The back of Darwin Barney's Bowman card is missing two words that should be there, and I'm wondering if this was Topp's decision.
Here's the back...
...and here is a closer look at the line in question.
Do you notice two words that should be included but aren't? How about "Gold Glove"? Shouldn't it read "In 2012, he won the Gold Glove award as the best keystoner in the NL."
No fan call it the "award." It's the "Gold Glove." So why did Topps not use those words?
They've used them before...or at least they did a long time ago...
...this is from Glenn Beckert's 1969 card.
My guess for the omission...Rawlings won't let them. In most writing today, its not the Gold Glove Award, it the Rawlings Gold Glove Award. My thought is that Topps avoids the words now so they don't get into trouble with Rawlings. because Rawlings has a history of being cranky with the award.

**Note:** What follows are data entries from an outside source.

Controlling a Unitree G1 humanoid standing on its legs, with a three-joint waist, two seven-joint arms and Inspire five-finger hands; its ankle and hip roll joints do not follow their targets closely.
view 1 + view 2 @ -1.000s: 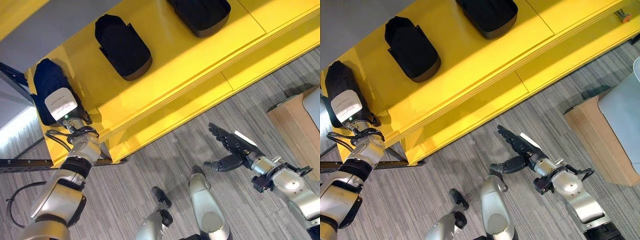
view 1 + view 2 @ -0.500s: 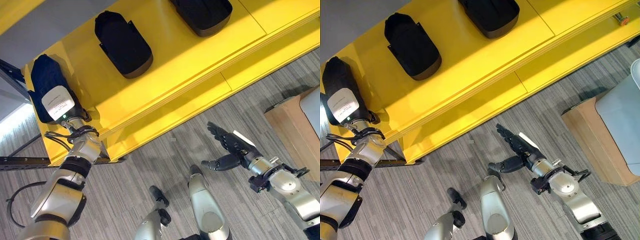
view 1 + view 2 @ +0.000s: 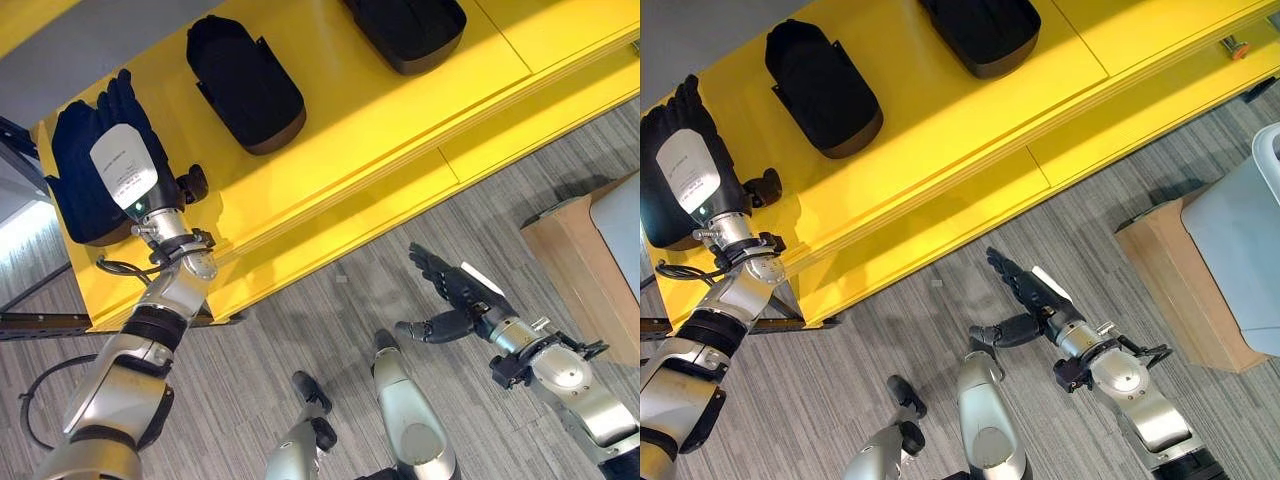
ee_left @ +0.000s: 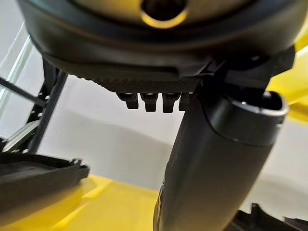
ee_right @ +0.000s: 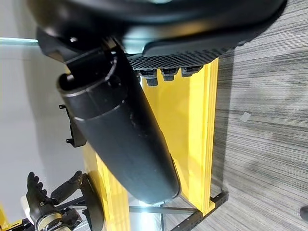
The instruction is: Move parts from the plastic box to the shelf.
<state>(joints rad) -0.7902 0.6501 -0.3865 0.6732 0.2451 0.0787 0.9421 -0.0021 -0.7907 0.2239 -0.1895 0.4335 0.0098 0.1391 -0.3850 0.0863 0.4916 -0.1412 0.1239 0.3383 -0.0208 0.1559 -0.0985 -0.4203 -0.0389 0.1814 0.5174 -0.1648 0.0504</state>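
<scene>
the left hand (image 3: 125, 172) is over the black part (image 3: 85, 195) at the shelf's (image 3: 380, 120) left end, fingers spread and released. the right hand (image 3: 455, 300) hangs loose and empty over the floor (image 3: 300, 330).

The shelf (image 3: 350, 150) that the left hand (image 3: 125, 165) reaches over looks like painted board, smooth with a soft sheen, with fine seams running along its front edge. The black part (image 3: 80, 190) under that hand's straight fingers is matt, probably moulded plastic, though it is mostly covered. The second black part (image 3: 245, 85), just beyond the hand on the same board, is matt on top with a slightly browner, smoother rim. The floor (image 3: 300, 330) below the open right hand (image 3: 455, 300) looks like grey striped carpet, rough and dull. The block (image 3: 1180, 280) near that hand has a pale wood look.
</scene>
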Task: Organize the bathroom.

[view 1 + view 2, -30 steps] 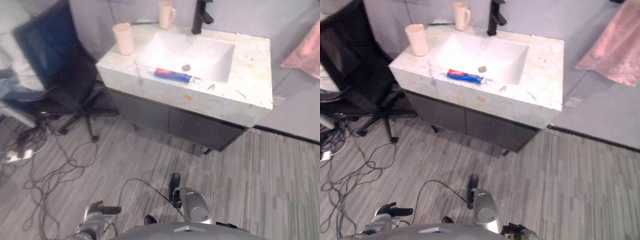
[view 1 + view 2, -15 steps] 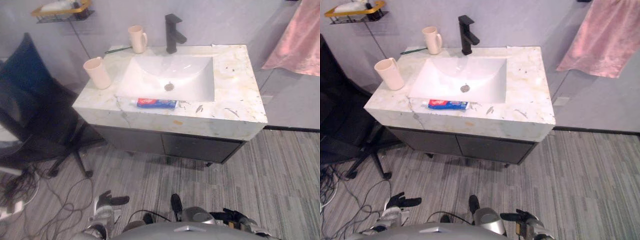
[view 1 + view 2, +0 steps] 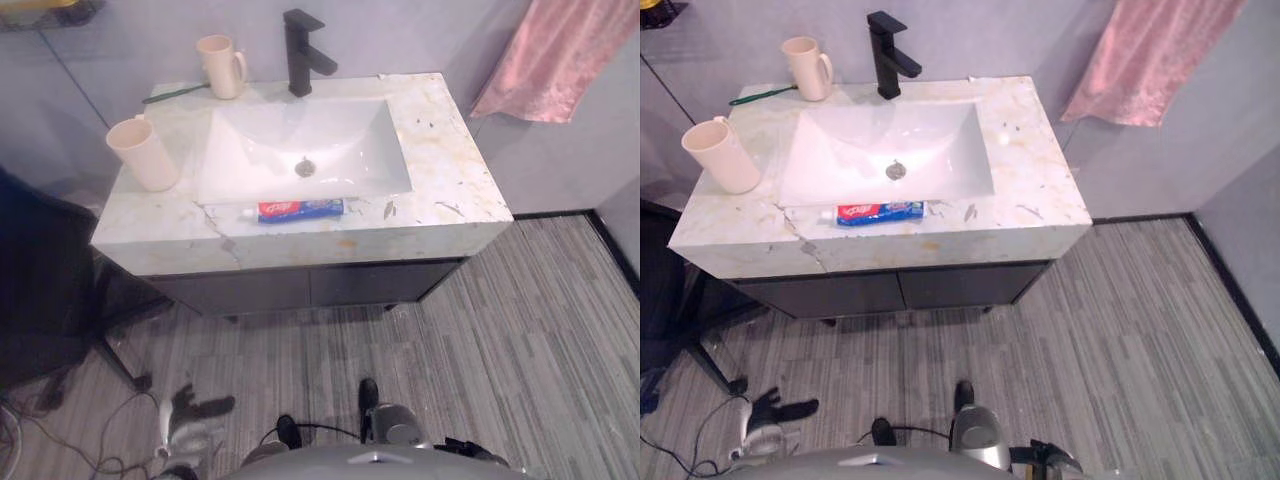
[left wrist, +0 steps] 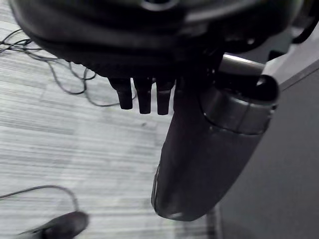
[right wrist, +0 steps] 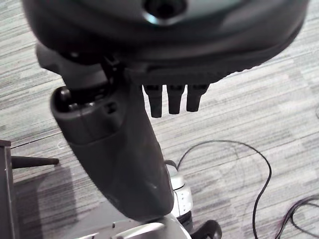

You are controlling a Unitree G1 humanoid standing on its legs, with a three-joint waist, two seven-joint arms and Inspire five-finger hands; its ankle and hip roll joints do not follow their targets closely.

Check out what happened last year. Brandon Phillips won his third Gold Glove in 2011. He uses a Wilson mitt, so Wilson made up a special glove for him, which had some gold in the webbing. Rawlings response? They sued Wilson! Rawlings claims that they have the rights to any concept that includes "gold" and "gloves".
Here's a quote from the suit Rawlings filed.
Mr. Phillips is one of Wilson's paid endorsers and is also a three-time recipient of the Rawlings Gold Glove Award. Prior to winning the 2011 Rawlings Gold Glove Award, Wilson manufactured and supplied Mr. Phillips with a Wilson branded baseball glove that did not include metallic gold indicia.
Not only is Mr. Phillips using the Infringing Wilson Glove in the field during games, warm-ups, and practices, but Defendant and Mr. Phillips also have promoted the very existence of the glove (and its connection to Wilson) through various channels and media.
Sounds pretty petty to me. But probably petty enough to keep Topps from mentioning Gold Glove winners.